The power comes from God and God alone. We do nothing magical when we pray. Prayer is a wonderful means of communicating our emotions and petitions to God. It is the way we visit with Him and have a relationship with Him. Then, we watch Him answer.

God’s answers in one of three ways:

  1. Yes. God will immediately answer your prayer. Sometimes, these yes answers are miracles.
  2. No. Knowing better than you do about what is best, God denies your request.
  3. Wait. God wants you to keep praying and looking for the answer. He will answer in His own way and time. By the way, God’s answers are always on time.

I love Jesus’ parable about the lady who bugs the judge. And he spake a parable unto them to this end, that men ought always to pray, and not to faint; Saying, There was in a city a judge, which feared not God, neither regarded man: And there was a widow in that city; and she came unto him, saying, Avenge me of mine adversary.
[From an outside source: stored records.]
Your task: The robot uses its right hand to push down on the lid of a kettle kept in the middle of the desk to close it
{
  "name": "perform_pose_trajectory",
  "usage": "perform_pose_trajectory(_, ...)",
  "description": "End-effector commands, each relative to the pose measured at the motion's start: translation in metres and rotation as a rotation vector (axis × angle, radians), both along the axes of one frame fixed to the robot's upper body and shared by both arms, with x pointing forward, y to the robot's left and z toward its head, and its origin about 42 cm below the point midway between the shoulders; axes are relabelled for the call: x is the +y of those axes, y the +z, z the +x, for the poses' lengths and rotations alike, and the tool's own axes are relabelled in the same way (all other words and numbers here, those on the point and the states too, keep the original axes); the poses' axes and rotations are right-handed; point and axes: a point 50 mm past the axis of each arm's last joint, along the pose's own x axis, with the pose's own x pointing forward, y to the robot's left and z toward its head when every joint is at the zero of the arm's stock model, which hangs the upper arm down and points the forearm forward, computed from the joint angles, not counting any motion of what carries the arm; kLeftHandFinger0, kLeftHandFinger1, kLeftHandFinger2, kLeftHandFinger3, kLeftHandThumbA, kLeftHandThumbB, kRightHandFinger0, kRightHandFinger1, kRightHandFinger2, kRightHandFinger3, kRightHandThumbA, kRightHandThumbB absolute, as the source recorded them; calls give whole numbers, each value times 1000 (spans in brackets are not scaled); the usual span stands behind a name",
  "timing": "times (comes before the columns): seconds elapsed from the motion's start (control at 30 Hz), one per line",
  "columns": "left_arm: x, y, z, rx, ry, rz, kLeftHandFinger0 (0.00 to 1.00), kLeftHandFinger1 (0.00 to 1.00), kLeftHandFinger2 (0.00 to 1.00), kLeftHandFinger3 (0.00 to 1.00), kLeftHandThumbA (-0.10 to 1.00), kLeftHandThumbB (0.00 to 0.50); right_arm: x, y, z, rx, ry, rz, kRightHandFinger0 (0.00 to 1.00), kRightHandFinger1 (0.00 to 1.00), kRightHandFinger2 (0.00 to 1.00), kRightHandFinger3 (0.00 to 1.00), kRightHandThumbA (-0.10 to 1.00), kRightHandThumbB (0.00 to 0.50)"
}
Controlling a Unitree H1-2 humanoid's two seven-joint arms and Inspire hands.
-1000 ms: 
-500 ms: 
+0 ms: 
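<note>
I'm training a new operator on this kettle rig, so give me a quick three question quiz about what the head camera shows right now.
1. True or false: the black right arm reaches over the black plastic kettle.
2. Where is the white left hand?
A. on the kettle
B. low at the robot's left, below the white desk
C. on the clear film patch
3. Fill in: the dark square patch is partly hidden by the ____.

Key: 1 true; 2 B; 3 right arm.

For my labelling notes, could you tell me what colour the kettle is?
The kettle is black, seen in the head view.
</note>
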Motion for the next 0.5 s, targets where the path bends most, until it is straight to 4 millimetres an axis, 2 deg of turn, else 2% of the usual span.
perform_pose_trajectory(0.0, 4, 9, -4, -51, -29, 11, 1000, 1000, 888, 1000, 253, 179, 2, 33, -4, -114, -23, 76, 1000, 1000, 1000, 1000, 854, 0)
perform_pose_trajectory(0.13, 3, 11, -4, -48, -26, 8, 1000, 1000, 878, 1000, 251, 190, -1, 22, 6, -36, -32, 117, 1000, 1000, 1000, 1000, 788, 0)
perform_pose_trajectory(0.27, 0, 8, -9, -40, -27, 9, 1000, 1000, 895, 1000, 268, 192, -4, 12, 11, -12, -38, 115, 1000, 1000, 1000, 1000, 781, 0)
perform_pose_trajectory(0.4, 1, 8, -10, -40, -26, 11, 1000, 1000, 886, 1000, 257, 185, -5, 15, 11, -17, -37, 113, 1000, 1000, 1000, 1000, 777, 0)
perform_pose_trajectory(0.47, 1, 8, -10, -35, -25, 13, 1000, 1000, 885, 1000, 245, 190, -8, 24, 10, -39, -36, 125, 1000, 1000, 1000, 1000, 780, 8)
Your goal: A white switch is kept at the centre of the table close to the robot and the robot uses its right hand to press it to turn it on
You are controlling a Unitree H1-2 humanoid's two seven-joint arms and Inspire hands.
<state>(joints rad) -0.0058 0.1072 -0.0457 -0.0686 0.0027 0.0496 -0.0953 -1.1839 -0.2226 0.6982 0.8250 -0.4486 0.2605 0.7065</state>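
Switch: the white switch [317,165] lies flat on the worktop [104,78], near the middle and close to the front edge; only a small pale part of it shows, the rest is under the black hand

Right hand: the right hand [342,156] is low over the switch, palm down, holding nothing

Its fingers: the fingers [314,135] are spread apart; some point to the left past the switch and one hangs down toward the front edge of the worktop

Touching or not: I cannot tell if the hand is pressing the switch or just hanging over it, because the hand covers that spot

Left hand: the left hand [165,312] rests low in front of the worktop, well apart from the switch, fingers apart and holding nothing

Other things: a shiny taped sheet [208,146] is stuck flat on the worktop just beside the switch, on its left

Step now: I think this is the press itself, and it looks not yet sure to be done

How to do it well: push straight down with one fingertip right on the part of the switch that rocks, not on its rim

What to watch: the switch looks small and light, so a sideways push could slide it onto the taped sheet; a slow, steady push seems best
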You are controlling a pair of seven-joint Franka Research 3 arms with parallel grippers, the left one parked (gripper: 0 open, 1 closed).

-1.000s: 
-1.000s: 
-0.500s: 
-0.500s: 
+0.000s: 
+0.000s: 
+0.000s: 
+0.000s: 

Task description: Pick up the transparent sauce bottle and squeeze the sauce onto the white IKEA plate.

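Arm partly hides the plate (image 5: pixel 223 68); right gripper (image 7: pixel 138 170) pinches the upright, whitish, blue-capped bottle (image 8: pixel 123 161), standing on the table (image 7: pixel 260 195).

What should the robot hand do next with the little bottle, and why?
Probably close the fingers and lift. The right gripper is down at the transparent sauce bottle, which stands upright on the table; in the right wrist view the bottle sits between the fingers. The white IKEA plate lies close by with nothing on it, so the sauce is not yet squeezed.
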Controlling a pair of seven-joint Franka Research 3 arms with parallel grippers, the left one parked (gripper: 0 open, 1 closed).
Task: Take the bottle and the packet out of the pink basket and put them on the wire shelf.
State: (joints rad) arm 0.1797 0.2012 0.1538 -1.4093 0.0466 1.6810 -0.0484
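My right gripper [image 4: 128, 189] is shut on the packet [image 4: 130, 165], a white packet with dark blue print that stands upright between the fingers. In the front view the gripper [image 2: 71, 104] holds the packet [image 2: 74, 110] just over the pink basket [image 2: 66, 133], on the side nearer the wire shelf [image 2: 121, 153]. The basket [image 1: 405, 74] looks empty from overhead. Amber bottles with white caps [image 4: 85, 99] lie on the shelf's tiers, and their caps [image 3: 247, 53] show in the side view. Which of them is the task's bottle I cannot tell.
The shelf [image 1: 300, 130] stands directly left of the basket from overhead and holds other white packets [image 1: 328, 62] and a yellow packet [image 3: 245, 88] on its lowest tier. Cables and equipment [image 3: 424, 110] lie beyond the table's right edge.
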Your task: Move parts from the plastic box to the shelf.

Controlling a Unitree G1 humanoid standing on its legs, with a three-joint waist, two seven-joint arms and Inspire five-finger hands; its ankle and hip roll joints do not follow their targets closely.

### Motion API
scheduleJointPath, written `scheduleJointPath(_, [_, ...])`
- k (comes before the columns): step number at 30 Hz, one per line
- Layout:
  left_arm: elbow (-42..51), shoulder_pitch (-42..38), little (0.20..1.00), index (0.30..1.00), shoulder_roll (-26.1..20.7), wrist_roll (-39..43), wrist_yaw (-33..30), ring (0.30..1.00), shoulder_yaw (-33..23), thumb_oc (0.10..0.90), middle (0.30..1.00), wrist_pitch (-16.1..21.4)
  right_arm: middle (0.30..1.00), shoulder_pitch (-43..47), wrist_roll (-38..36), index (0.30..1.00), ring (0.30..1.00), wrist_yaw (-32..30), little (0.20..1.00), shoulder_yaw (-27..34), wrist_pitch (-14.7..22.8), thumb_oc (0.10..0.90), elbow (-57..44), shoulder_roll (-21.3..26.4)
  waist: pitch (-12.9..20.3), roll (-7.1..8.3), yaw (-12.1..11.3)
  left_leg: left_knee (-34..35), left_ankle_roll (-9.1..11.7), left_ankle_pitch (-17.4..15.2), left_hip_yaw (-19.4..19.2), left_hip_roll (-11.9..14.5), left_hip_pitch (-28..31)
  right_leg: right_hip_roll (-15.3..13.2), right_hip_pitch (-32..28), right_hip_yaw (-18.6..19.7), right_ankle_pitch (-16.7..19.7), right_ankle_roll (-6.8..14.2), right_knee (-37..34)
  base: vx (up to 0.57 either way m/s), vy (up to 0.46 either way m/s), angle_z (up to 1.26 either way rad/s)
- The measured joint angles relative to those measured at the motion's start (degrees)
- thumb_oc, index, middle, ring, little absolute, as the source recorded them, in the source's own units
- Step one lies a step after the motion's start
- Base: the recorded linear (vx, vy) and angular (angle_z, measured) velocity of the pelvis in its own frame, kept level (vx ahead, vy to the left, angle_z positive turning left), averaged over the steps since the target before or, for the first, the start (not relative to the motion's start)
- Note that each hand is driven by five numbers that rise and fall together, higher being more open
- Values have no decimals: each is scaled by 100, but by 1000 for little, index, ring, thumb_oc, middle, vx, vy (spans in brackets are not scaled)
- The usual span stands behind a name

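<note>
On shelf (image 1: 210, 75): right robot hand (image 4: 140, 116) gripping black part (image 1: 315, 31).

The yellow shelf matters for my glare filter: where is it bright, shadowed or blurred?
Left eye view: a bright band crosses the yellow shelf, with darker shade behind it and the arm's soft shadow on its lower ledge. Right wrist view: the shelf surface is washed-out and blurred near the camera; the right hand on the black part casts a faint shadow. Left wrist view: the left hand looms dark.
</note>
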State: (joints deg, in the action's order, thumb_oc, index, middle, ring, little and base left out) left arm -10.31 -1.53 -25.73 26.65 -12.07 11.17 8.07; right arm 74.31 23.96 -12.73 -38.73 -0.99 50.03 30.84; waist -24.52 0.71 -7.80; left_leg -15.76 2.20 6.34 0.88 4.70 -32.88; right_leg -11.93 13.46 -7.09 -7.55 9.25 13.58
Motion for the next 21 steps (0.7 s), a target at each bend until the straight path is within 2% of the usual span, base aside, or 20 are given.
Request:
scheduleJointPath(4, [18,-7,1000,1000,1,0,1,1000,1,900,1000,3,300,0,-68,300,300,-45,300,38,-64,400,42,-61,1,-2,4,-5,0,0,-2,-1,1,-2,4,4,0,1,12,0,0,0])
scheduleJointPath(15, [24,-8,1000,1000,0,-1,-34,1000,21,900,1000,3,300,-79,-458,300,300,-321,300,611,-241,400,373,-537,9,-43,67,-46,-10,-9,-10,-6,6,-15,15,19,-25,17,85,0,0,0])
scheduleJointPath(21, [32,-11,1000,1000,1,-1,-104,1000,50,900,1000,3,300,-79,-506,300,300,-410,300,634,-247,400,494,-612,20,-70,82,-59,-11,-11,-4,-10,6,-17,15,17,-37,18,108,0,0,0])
And he would not for a while: but afterward he said within himself, Though I fear not God, nor regard man; Yet because this widow troubleth me, I will avenge her, lest by her continual coming she weary me.

And the Lord said, Hear what the unjust judge saith. And shall not God avenge his own elect, which cry day and night unto him, though he bear long with them? I tell you that he will avenge them speedily. Nevertheless when the Son of man cometh, shall he find faith on the earth? (Luke 18:1-8)

Many times, the Bible exhorts us to pray. In fact, we’re supposed to pray without ceasing (1 Thessalonians 5:17). All the time, all day long, we’re to be communicating with the Lord.

He has the power.

He can answer.

He will answer.

Call unto me, and I will answer thee, and shew thee great and mighty things, which thou knowest not (Jeremiah 33:3).